──────── INFORMATION PROVIDED

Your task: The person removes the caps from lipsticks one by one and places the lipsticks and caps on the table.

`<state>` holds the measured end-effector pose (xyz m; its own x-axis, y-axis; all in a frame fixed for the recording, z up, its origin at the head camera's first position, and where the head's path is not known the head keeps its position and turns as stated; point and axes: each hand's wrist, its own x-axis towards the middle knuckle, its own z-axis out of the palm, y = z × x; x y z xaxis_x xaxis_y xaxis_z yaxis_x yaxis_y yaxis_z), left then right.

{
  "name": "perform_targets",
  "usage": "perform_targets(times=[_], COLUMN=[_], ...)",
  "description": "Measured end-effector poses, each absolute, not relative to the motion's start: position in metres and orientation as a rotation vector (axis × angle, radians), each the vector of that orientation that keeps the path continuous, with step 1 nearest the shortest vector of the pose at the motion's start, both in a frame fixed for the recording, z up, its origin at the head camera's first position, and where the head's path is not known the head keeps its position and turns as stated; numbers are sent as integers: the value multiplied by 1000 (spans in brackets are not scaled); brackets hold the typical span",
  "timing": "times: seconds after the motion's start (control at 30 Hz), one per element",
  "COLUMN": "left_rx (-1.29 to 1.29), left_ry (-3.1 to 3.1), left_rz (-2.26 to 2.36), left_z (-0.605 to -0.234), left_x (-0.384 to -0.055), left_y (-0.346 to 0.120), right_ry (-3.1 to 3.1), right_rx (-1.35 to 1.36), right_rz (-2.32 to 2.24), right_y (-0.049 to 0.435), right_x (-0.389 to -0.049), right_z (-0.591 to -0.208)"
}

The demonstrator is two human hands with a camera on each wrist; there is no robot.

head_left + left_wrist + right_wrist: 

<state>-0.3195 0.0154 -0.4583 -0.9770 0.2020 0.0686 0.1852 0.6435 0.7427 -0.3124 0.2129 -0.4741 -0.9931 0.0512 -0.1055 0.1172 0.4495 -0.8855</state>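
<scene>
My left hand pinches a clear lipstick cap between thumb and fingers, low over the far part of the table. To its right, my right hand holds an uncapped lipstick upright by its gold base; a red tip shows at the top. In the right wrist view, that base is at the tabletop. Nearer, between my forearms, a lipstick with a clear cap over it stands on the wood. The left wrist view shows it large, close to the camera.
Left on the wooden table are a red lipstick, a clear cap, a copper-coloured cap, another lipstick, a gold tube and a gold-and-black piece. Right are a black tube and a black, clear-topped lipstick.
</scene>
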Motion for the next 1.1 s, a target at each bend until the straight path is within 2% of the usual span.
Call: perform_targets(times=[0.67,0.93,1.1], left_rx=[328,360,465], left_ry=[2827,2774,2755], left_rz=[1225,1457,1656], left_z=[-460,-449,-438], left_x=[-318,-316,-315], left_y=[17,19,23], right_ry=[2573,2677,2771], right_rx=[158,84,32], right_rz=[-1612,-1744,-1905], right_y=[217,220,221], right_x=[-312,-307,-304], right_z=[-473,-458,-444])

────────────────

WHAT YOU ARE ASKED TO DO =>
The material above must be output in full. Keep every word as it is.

SOLVED PROBLEM =>
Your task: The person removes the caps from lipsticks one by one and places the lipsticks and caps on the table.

`<state>` holds the measured end-effector pose (xyz m; its own x-axis, y-axis; all in a frame fixed for the recording, z up, its origin at the head camera's first position, and where the head's path is not known the head keeps its position and turns as stated; point and axes: each hand's wrist, its own x-axis towards the middle knuckle, its own z-axis out of the palm, y = z × x; x y z xaxis_x xaxis_y xaxis_z yaxis_x yaxis_y yaxis_z), left then right.

{
  "name": "perform_targets",
  "usage": "perform_targets(times=[_], COLUMN=[_], ...)",
  "description": "Measured end-effector poses, each absolute, not relative to the motion's start: position in metres and orientation as a rotation vector (axis × angle, radians), each the vector of that orientation that keeps the path continuous, with step 1 nearest the shortest vector of the pose at the motion's start, both in a frame fixed for the recording, z up, its origin at the head camera's first position, and where the head's path is not known the head keeps its position and turns as stated; numbers are sent as integers: the value multiplied by 1000 (spans in brackets are not scaled); brackets hold the typical span",
  "timing": "times: seconds after the motion's start (control at 30 Hz), one per element",
  "COLUMN": "left_rx (-1.29 to 1.29), left_ry (-3.1 to 3.1), left_rz (-2.26 to 2.36), left_z (-0.605 to -0.234), left_x (-0.384 to -0.055), left_y (-0.346 to 0.120), right_ry (-3.1 to 3.1), right_rx (-1.35 to 1.36), right_rz (-2.32 to 2.24), right_y (-0.049 to 0.435), right_x (-0.389 to -0.049), right_z (-0.591 to -0.208)"
}

The demonstrator is two human hands with a camera on each wrist; there is no robot.

head_left + left_wrist + right_wrist: 

<state>-0.3195 0.0154 -0.4583 -0.9770 0.2020 0.0686 0.1852 0.6435 0.7427 -0.3124 0.2129 -0.4741 -0.9931 0.0512 -0.1055 0.1172 0.4495 -0.8855</state>
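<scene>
My left hand pinches a clear lipstick cap between thumb and fingers, low over the far part of the table. To its right, my right hand holds an uncapped lipstick upright by its gold base; a red tip shows at the top. In the right wrist view, that base is at the tabletop. Nearer, between my forearms, a lipstick with a clear cap over it stands on the wood. The left wrist view shows it large, close to the camera.
Left on the wooden table are a red lipstick, a clear cap, a copper-coloured cap, another lipstick, a gold tube and a gold-and-black piece. Right are a black tube and a black, clear-topped lipstick.
</scene>
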Motion for the next 1.1 s, a target at each bend until the straight path is within 2% of the usual span.
Call: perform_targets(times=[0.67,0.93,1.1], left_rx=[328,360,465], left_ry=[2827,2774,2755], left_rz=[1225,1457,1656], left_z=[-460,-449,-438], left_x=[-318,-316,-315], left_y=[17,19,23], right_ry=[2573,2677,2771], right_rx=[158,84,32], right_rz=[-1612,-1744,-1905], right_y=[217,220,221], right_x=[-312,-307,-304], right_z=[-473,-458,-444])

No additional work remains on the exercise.